→ **Work required**
Nothing is needed except the lines below that run from the one with "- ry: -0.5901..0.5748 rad" through the one with "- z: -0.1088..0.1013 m", repeated exactly.

→ **Data shown**

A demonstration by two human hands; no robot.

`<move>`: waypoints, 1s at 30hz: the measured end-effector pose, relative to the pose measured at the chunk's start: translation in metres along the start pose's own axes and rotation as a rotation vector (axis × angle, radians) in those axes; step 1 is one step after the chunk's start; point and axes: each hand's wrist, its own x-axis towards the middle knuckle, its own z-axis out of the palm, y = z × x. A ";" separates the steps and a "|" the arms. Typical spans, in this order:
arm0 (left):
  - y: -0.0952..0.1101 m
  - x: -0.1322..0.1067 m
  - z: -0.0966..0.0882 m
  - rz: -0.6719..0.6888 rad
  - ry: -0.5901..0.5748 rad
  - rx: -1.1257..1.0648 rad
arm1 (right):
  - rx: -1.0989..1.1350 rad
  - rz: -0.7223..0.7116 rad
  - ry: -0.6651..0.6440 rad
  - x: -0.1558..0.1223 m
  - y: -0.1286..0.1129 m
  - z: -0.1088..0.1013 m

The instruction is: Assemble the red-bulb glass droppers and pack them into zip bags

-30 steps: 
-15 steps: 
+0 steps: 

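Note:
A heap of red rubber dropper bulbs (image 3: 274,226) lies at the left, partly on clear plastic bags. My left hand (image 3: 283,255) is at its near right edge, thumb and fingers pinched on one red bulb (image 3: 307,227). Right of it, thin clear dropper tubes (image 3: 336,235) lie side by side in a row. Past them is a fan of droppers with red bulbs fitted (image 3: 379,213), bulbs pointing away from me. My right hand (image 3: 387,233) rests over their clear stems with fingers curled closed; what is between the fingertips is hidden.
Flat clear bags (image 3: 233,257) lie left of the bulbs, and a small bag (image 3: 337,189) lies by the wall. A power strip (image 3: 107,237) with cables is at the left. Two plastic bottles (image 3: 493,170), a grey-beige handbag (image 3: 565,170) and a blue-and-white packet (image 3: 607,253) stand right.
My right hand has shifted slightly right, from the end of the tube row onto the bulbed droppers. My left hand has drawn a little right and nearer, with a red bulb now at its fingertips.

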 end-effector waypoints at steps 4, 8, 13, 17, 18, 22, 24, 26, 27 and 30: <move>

→ **Answer to this task**
  - ry: -0.5901..0.5748 rad
  - rx: -1.1257..1.0648 rad
arm1 (right):
  - rx: -1.0989..1.1350 rad
  - rz: -0.7223..0.7116 rad
  - ry: -0.6651..0.6440 rad
  - x: -0.1558..0.1223 m
  - y: -0.1286..0.1129 m
  - z: -0.1088..0.1013 m

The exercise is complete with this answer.